Run `cassandra` on cmd / terminal (single node)

In [1]:
from cassandra.cluster import Cluster

cluster = Cluster(port=9042)
session = cluster.connect()

In [2]:
session.execute("select release_version from system.local").all()

[Row(release_version='3.0.27')]

In [3]:
# Drop all incase you run this again
session.execute("DROP MATERIALIZED VIEW IF EXISTS snu.student_by_name")
session.execute("DROP TABLE IF EXISTS snu.student")

session.execute("DROP TABLE IF EXISTS snu.BKMS2")
session.execute("DROP TABLE IF EXISTS snu.lecture_student")

session.execute("DROP KEYSPACE IF EXISTS snu")

<cassandra.cluster.ResultSet at 0x1404e936fd0>

In [4]:
session.execute("SELECT keyspace_name FROM system_schema.keyspaces").all()

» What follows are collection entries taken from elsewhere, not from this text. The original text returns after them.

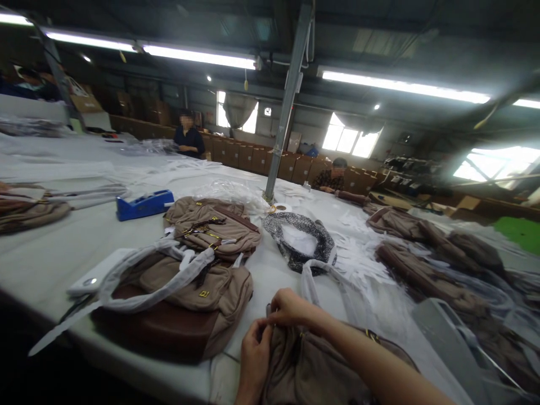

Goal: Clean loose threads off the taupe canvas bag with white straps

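A brown fabric bag (314, 368) lies at the table's near edge, partly covered by my right forearm. At its upper left corner, my left hand (255, 349) is closed in a pinch on the bag's edge. My right hand (291, 308) reaches across from the right, its fingertips pinched together against the left ones. A small dark bit shows between them, too hidden to name. Just beyond, a strap in white wrapping (310, 281) loops up. To the left rests a second brown bag (202, 287) with a dark leather base, a gold emblem and white-wrapped handles.
A blue tape dispenser (144, 205) stands behind the left bag, near another brown bag (215, 225). Farther back are a black-and-white speckled ring (280, 230) and a metal post (287, 107). More brown bags (439, 281) lie right, beside a grey device (447, 332). Two people sit across the table.
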The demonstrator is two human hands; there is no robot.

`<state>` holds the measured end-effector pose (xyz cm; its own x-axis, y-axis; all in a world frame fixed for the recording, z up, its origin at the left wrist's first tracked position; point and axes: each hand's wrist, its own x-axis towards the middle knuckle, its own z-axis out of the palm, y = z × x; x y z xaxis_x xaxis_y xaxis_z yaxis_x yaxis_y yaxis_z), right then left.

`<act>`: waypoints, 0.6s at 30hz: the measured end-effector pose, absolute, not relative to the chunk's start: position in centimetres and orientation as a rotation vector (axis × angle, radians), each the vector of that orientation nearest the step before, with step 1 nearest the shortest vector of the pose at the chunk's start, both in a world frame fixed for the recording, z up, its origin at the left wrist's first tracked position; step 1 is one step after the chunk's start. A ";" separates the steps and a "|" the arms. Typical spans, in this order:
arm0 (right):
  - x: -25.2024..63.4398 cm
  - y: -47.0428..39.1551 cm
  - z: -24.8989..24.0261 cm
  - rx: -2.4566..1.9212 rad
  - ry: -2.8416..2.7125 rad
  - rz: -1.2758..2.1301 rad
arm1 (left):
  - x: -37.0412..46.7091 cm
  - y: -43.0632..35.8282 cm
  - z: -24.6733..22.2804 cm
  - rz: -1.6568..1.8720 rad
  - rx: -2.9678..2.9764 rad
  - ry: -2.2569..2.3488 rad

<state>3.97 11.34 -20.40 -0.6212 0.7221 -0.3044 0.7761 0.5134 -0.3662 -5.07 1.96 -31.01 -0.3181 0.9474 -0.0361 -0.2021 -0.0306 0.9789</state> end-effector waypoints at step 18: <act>4.8 11.1 -20.5 1.044 2.838 -0.615 | -6.2 3.2 -32.5 1.490 0.711 1.076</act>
<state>4.85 11.15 -20.50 -0.7697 0.6107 -0.1859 0.6329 0.6920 -0.3473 -6.17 3.24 -32.54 -0.2088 0.9701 -0.1236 -0.4225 0.0245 0.9060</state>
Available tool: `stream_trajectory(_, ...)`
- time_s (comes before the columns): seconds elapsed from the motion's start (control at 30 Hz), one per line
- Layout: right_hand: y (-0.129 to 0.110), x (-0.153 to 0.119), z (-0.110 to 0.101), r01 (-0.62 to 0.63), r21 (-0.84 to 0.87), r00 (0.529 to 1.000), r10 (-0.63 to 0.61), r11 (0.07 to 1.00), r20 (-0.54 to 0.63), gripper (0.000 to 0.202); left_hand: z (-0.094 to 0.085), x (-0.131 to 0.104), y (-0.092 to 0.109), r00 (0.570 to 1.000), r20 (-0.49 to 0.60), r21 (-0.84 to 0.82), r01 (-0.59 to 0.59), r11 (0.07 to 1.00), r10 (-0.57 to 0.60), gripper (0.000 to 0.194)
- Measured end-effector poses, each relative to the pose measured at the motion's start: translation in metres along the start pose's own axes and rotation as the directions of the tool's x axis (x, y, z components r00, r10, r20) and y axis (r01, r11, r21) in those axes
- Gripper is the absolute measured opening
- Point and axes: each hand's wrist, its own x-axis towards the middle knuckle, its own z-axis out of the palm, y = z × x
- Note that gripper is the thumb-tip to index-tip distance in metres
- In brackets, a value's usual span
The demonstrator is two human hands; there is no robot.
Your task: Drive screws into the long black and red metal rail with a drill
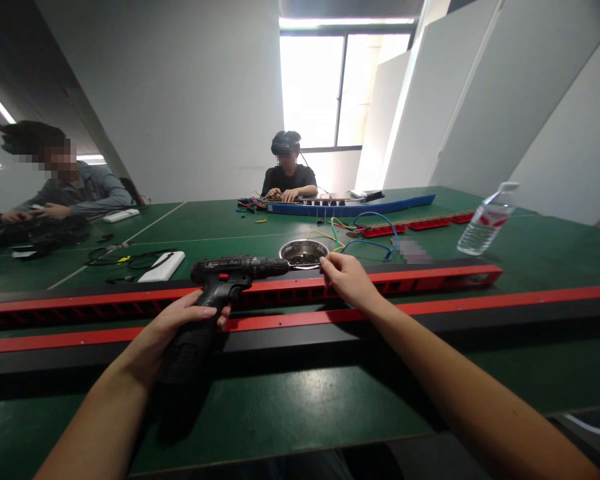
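Observation:
My left hand (pixel 183 319) is wrapped round the grip of a black cordless drill (pixel 220 280), whose chuck points to the right. At the tip of the drill, my right hand (pixel 345 275) has its fingers pinched together; whatever they hold is too small to make out. Just behind these fingers is a round metal bowl (pixel 304 245) with many small dark pieces in it. Beneath both hands run two long red and black rails, a rear one (pixel 275 291) with openings along its side and a front one (pixel 290 321).
Behind the bowl lie coloured wires (pixel 365 243), red strips (pixel 427 223) and a long blue rail (pixel 350 208). A water bottle (pixel 486 220) stands at the right. A white device (pixel 163 267) and black cables lie at the left. Two people sit across the green table (pixel 300 400).

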Motion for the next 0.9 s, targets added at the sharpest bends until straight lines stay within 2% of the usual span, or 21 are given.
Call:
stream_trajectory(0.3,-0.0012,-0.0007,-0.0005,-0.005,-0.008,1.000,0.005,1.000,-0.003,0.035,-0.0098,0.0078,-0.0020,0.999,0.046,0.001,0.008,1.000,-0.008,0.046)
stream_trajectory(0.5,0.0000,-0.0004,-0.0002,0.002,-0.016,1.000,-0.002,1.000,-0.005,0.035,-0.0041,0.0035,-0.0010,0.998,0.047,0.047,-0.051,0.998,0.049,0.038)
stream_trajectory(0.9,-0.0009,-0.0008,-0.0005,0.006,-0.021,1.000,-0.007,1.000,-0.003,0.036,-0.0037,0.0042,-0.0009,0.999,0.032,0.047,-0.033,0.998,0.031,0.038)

[Row(keyspace_name='system_auth'),
 Row(keyspace_name='system_schema'),
 Row(keyspace_name='system_distributed'),
 Row(keyspace_name='system'),
 Row(keyspace_name='system_traces')]

In [5]:
!nodetool status

Datacenter: datacenter1
Status=Up/Down
|/ State=Normal/Leaving/Joining/Moving
--  Address    Load       Tokens       Owns (effective)  Host ID                               Rack
UN  127.0.0.1  227.52 KB  256          100.0%            dbc99623-ab6e-4807-9b9d-68f141db7221  rack1



### Basic queries

#### Create Keyspace

In [6]:
# Keyspace = Database
session.execute(
'''
CREATE KEYSPACE snu 
    WITH REPLICATION = { 
        'class' : 'SimpleStrategy', 
        'replication_factor' : 1
        } 
'''
)

<cassandra.cluster.ResultSet at 0x1404e9380a0>

#### Create Table

In [7]:
# Keyspace = Database
session.execute(
'''                
CREATE TABLE snu.student ( 
    year int,
    id int,
    name text, 
    dept text, 
    email text,
    PRIMARY KEY (year, id)
) WITH CLUSTERING ORDER BY (id ASC)
'''
)

<cassandra.cluster.ResultSet at 0x1404e5bf9a0>

In [8]:
response = session.execute("SELECT keyspace_name FROM system_schema.keyspaces")
response.all()

[Row(keyspace_name='system_auth'),
 Row(keyspace_name='system_schema'),
 Row(keyspace_name='snu'),
 Row(keyspace_name='system_distributed'),
 Row(keyspace_name='system'),
 Row(keyspace_name='system_traces')]

In [9]:
session.execute("SELECT table_name FROM system_schema.tables WHERE keyspace_name = 'snu'").all()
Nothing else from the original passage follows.